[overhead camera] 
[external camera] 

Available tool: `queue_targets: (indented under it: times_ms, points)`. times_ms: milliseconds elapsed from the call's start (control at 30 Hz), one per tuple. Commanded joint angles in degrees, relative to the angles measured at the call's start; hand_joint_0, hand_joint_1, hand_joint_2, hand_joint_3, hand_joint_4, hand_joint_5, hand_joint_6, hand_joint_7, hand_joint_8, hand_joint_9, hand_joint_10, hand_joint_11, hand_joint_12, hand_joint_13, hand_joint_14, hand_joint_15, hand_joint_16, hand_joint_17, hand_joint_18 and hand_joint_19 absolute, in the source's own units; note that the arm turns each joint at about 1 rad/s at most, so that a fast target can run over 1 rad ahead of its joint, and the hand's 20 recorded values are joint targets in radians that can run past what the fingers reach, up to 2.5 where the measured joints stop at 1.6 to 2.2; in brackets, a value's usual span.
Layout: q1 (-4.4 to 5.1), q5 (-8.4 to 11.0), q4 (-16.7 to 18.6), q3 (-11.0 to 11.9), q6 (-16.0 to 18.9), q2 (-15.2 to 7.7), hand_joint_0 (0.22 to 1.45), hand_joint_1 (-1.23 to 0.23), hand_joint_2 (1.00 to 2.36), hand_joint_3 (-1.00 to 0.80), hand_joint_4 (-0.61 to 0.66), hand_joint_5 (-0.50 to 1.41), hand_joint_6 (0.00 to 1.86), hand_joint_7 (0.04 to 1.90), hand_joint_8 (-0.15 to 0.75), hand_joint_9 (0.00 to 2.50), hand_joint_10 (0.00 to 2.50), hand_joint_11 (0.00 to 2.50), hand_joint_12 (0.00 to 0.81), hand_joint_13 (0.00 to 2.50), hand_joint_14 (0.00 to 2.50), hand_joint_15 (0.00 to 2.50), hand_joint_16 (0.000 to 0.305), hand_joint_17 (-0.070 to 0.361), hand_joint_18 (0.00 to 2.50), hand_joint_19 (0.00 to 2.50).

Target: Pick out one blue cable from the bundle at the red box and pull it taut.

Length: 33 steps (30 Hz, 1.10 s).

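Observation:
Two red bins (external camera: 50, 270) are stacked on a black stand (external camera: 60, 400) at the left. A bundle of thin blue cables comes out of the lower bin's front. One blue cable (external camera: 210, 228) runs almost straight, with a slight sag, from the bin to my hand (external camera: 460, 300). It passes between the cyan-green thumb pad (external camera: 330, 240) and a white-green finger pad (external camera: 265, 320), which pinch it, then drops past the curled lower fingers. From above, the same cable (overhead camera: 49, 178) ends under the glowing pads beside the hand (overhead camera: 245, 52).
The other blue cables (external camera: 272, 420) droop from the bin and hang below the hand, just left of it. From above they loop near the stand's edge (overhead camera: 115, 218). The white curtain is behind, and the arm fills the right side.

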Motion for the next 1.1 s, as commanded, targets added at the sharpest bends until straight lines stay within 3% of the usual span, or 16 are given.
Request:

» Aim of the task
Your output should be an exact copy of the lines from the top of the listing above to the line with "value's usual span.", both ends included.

» Solution for this exercise
[overhead camera] 
[external camera] 

Available tool: `queue_targets: (indented under it: times_ms, points)`. times_ms: milliseconds elapsed from the call's start (control at 30 Hz), one per tuple. Commanded joint angles in degrees, relative to the angles measured at the call's start; hand_joint_0, hand_joint_1, hand_joint_2, hand_joint_3, hand_joint_4, hand_joint_5, hand_joint_6, hand_joint_7, hand_joint_8, hand_joint_9, hand_joint_10, hand_joint_11, hand_joint_12, hand_joint_13, hand_joint_14, hand_joint_15, hand_joint_16, hand_joint_17, hand_joint_18 and hand_joint_19 absolute, in the source's own units; note that the arm turns each joint at about 1 rad/s at most, so that a fast target can run over 1 rad ahead of its joint, and the hand's 20 recorded values are joint targets in radians that can run past what the fingers reach, up to 2.5 where the measured joints stop at 1.6 to 2.2; in brackets, a value's usual span.

Here is where the answer stops.